Use Corn-Based Ethanol

Green hydrogen is an emissions-free fuel produced by using renewable electricity to split water into hydrogen and oxygen. For aviation and long-haul trucking, green hydrogen can be used either directly in fuel cells or combusted in modified engines, offering a potential pathway to deep emissions reductions. It generates no CO₂ at the point of use, and when produced with clean power, life-cycle emissions can be near zero. However, green hydrogen faces major barriers in terms of energy intensity, infrastructure needs, cost, and vehicle redesign. We will “Keep Watching” Mobilize Green Hydrogen for Aviation and Trucking due to its high potential impact, even though it is not yet ready for widespread deployment.
Based on our analysis, green hydrogen holds long-term potential in sectors that are difficult to decarbonize, particularly long-haul aviation and freight trucking. It is technologically feasible, but currently hampered by high costs, severe infrastructure gaps, and limited commercial readiness. While it is unlikely to be deployed at scale this decade, we will “Keep Watching” green hydrogen as innovation and policy evolve
Plausible | Could it work? | Yes |
---|---|---|
Ready | Is it ready? | No |
Evidence | Are there data to evaluate it? | Yes |
Effective | Does it consistently work? | Yes |
Impact | Is it big enough to matter? | Yes |
Risk | Is it risky or harmful? | No |
Cost | Is it cheap? | No |
Green hydrogen is a clean, emissions-free liquid fuel produced through electrolysis powered by renewable energy that can replace fossil fuels in some transportation sectors. Unlike hydrogen from fossil fuels (gray or blue hydrogen), green hydrogen generates no CO₂ emissions during production. For transportation, green hydrogen can be used in two main ways: (1) in fuel cell electric vehicles (FCEVs) to generate electricity onboard and power electric motors, or (2) combusted in specially designed hydrogen combustion engines or turbines. For aviation, liquid hydrogen may fuel aircraft engines directly, be used to produce synthetic jet fuels, or power fuel cell airplanes. For long-haul trucking, hydrogen can replace diesel by powering fuel cell trucks, which offer long range and fast refueling.
Green hydrogen is being produced and used in pilot projects and select transportation initiatives globally. Hydrogen combustion engines and fuel cells are currently in use and have been shown to reduce emissions compared to fossil fuels. For aviation, aircraft manufacturers, such as Airbus, have hydrogen-powered planes in development, with test flights expected by 2030, but it could be several decades before they are put into commercial use. In heavy-duty trucking, several major automakers, including Toyota and Hyundai, have already commercialized hydrogen trucks in limited markets, such as China and Japan.
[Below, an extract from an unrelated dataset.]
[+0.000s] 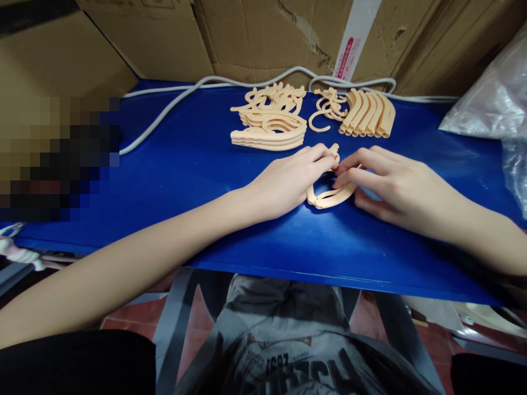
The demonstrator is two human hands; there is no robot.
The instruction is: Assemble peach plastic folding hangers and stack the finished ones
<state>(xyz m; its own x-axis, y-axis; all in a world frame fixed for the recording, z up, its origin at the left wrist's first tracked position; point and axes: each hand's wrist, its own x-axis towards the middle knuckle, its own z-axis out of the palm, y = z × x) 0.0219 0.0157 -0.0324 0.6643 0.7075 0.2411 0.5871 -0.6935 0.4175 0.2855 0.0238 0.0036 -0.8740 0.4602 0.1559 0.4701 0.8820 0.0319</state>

Green hydrogen is one of the few near-zero-emission fuels with the potential to decarbonize aviation and long-haul trucking, where battery-electric solutions currently face range and weight constraints. If produced using abundant, low-cost renewables, green hydrogen could significantly cut emissions in sectors responsible for nearly 15% of global transport emissions. In aviation, hydrogen-based fuels like e-kerosene could save around five million tons of CO₂ per year in Europe by 2030. In trucking, hydrogen fuel cell vehicles are beginning to roll out but remain a niche market. Looking ahead, hydrogen has strong potential: by 2050, it could meet up to 30% of energy demand in long-haul trucking and significantly reduce aviation emissions, particularly for short- and medium-haul flights, but it will have to compete with advances in battery-electric options. Hydrogen enables fast refueling and long range, making it a strong candidate for freight and intercity applications. Additionally, investment in green hydrogen infrastructure could unlock cross-sectoral benefits, supporting decarbonization of industry, power, and potentially heating. As electrolyzer costs fall and renewable power expands, the economics and emissions profile of green hydrogen are likely to improve.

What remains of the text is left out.